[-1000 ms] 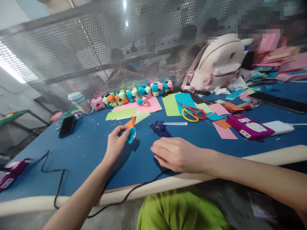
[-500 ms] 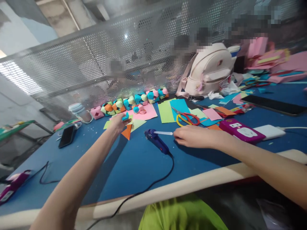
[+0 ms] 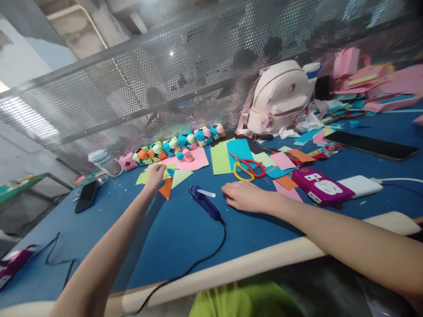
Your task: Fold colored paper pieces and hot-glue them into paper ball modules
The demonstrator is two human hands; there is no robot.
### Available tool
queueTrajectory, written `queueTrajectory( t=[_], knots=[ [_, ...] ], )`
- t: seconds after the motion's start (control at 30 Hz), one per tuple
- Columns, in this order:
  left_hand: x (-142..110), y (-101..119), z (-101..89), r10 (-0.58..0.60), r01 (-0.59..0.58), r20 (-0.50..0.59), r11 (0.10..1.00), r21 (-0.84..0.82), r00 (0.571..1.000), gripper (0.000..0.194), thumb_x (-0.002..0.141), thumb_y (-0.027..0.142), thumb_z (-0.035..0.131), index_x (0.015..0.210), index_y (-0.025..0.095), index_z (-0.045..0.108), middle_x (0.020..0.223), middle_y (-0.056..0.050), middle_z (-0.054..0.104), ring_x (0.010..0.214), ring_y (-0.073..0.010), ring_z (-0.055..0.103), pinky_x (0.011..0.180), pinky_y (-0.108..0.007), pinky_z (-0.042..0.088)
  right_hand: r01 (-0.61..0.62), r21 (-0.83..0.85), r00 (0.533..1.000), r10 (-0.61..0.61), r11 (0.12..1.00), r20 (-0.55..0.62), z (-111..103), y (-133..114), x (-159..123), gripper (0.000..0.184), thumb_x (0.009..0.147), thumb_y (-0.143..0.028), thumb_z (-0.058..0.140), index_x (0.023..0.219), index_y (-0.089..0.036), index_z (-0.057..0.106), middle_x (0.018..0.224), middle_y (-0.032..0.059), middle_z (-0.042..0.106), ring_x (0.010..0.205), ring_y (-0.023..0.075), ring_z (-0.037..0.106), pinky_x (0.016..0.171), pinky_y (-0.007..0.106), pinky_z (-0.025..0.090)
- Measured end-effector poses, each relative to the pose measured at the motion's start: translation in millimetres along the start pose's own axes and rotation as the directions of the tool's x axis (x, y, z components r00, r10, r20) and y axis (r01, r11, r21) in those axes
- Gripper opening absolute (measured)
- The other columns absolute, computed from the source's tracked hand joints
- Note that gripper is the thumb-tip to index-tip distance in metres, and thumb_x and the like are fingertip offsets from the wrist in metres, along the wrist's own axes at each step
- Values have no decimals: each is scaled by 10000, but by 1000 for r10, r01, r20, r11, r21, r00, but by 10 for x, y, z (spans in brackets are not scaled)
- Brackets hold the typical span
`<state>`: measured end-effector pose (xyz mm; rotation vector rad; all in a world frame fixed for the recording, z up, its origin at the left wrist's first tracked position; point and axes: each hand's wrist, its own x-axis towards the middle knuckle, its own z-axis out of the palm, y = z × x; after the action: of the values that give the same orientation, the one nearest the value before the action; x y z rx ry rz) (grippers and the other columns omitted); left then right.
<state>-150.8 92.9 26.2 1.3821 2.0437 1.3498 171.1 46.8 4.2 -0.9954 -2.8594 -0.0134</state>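
Note:
My left hand (image 3: 155, 177) is over the paper at the table's left middle, fingers curled closed; whether anything is inside them is hidden. Just right of its fingers lies a small blue paper piece (image 3: 171, 172), above a folded orange paper piece (image 3: 166, 189). My right hand (image 3: 243, 196) rests on the blue table with its fingers curled in, their inside hidden. Between my hands lies a dark blue glue gun (image 3: 206, 206), with a whitish glue stick (image 3: 207, 193) sticking out toward my right hand. A small gap separates the stick from my right fingers.
Folded paper balls (image 3: 172, 145) line the back by a perforated metal screen (image 3: 122, 101). Scissors (image 3: 247, 169) lie on coloured sheets. Farther right are a purple power strip (image 3: 322, 187), a phone (image 3: 370, 145) and a pale backpack (image 3: 279, 99). The gun's cord (image 3: 198, 262) crosses the front edge.
The blue paper piece at my left fingers now lies lower, beside them. The glue stick shows shorter, and its end is now apart from my right fingers. The view has shifted slightly.

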Motion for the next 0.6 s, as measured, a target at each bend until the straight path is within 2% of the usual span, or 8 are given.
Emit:
queueTrajectory(
  t=[0.2,0.4,0.5,0.6],
  knots=[
    [-173,-55,111,111,-122,62,969,215,992,207,700,374,607,740,174,639,767,-64,665,808,-240,587,723,-301,418,14,10,1000,-14,1000,-18,8,11,-21,160,878,-162,415,905,-157,573,911,100,671,792,222,631,555,285,293],
    [-191,-43,236,99,-159,185,924,349,978,166,644,343,614,655,178,628,531,0,564,563,-186,541,619,-287,404,-19,65,1000,18,998,22,-27,17,-31,138,889,-177,431,903,-172,568,931,81,664,813,200,625,568,264,306],
    [-174,-66,120,83,-157,198,905,395,977,164,630,345,586,629,182,600,545,10,562,560,-171,531,576,-267,388,-18,80,999,15,997,34,-45,20,-35,137,893,-185,430,899,-175,566,937,76,660,821,203,624,571,266,307],
    [-158,-108,-128,62,-137,180,886,443,982,189,625,371,555,637,186,593,565,15,567,589,-169,534,569,-253,385,-10,90,999,6,996,49,-75,15,-42,141,896,-180,428,902,-174,569,938,80,655,820,199,620,578,263,314]
  ],
)
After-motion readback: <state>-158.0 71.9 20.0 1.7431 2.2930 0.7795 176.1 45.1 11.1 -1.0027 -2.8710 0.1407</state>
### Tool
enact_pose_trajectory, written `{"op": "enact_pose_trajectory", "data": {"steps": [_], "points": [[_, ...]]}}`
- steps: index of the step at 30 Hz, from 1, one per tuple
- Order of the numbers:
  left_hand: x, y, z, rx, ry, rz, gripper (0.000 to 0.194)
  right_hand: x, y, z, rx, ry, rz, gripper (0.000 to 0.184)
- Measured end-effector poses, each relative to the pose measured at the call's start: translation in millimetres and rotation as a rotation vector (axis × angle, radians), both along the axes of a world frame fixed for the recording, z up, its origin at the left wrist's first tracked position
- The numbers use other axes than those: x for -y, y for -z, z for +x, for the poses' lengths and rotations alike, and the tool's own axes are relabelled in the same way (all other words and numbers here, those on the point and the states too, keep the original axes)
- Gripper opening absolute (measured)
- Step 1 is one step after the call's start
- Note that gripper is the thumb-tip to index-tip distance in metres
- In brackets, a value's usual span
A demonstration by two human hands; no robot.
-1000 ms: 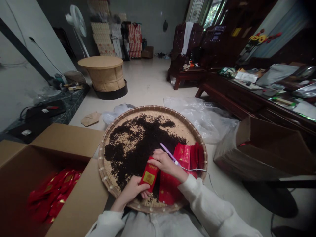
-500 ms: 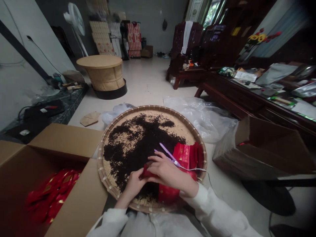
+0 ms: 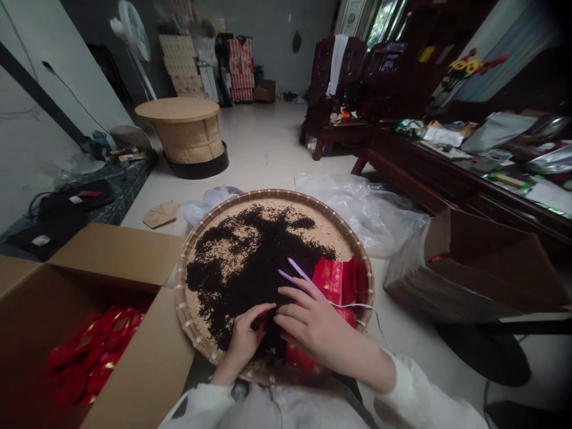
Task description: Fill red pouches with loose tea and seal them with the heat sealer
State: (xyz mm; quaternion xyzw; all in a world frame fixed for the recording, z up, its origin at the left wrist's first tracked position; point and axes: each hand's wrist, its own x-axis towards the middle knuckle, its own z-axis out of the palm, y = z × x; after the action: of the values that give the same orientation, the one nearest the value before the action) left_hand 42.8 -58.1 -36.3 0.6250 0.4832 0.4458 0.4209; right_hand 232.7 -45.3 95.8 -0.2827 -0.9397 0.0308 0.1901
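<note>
A round woven bamboo tray is in front of me, spread with dark, dry leaf pieces that look like tea leaves. Over its near side, my left hand is closed on a small red packet, mostly hidden by the fingers. My right hand is just right of it, fingers stretched and slightly apart above the leaves, with nothing visible in them. Beyond that hand is a purple tong-shaped tool with a white cord, its hinge end hidden. Flat red packets with gold print are stacked at the tray's right.
At left, an open cardboard box holds many red packets. Another open carton stands right of the tray. Clear plastic sheeting lies on the floor behind it. A round-topped stand and a dark wooden table are farther back.
My right hand has come away from the red packet, shifting right and a little nearer me with its fingers extended. My left hand keeps the packet, now more hidden.
</note>
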Motion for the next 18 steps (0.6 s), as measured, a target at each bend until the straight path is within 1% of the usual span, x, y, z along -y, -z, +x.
{"op": "enact_pose_trajectory", "data": {"steps": [3, 6, 9, 11, 12, 14, 16, 18], "points": [[1.0, -2.1, 1.3, -0.001, 0.015, 0.034, 0.042, 2.8, 5.7, -1.7, 0.099, 0.018, -0.012, 0.012], [3.3, -3.8, 3.6, -0.021, -0.012, 0.007, 0.037, 0.4, 10.8, -8.1, 0.191, 0.013, -0.071, 0.007], [6.1, -6.9, 6.1, -0.045, -0.034, -0.123, 0.023, -5.9, 11.8, -12.4, 0.242, -0.008, -0.159, 0.008], [6.7, -10.8, 8.3, 0.022, -0.039, -0.235, 0.019, -11.5, 13.5, -12.4, 0.22, -0.037, -0.235, 0.009], [6.4, -13.2, 9.6, 0.09, -0.037, -0.292, 0.022, -14.4, 15.6, -11.6, 0.18, -0.044, -0.285, 0.009], [5.0, -18.9, 12.4, 0.262, -0.034, -0.408, 0.031, -20.0, 22.9, -9.2, 0.028, -0.014, -0.399, 0.011], [3.2, -24.8, 15.2, 0.432, -0.051, -0.518, 0.04, -24.8, 34.3, -6.8, -0.192, 0.071, -0.504, 0.022], [1.7, -29.9, 17.6, 0.568, -0.095, -0.598, 0.045, -28.3, 48.9, -5.9, -0.403, 0.191, -0.575, 0.032]]}}
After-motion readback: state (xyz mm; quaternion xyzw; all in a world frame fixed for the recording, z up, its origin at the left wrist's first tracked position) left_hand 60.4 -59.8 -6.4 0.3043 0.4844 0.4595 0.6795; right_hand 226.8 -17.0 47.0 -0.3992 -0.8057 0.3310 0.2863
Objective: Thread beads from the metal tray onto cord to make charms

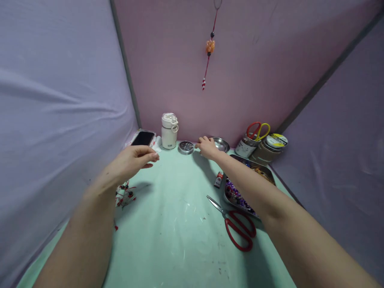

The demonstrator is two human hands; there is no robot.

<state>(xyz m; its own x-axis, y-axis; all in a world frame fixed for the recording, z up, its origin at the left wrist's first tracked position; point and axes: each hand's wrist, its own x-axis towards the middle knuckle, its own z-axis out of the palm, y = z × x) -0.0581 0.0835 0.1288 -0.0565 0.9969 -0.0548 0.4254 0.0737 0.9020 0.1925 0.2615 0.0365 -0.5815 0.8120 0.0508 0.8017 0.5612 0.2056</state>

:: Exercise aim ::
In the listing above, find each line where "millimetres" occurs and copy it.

:: Completed exercise ::
- Measured end-effector poses, each relative to the pose measured at the motion's start: translation in millimetres along the start pose's own axes and rotation as the directions of the tool's x axis (x, y, z components r00, r10, r20) and y axis (r01, r11, r21) in those axes
- Measured end-effector poses, each relative to the pose measured at the call's start: translation in millimetres and rotation as a rotation vector (axis × angle, radians), both along the axes of a world frame fixed for the recording, z up, its origin at the left wrist's first tracked position

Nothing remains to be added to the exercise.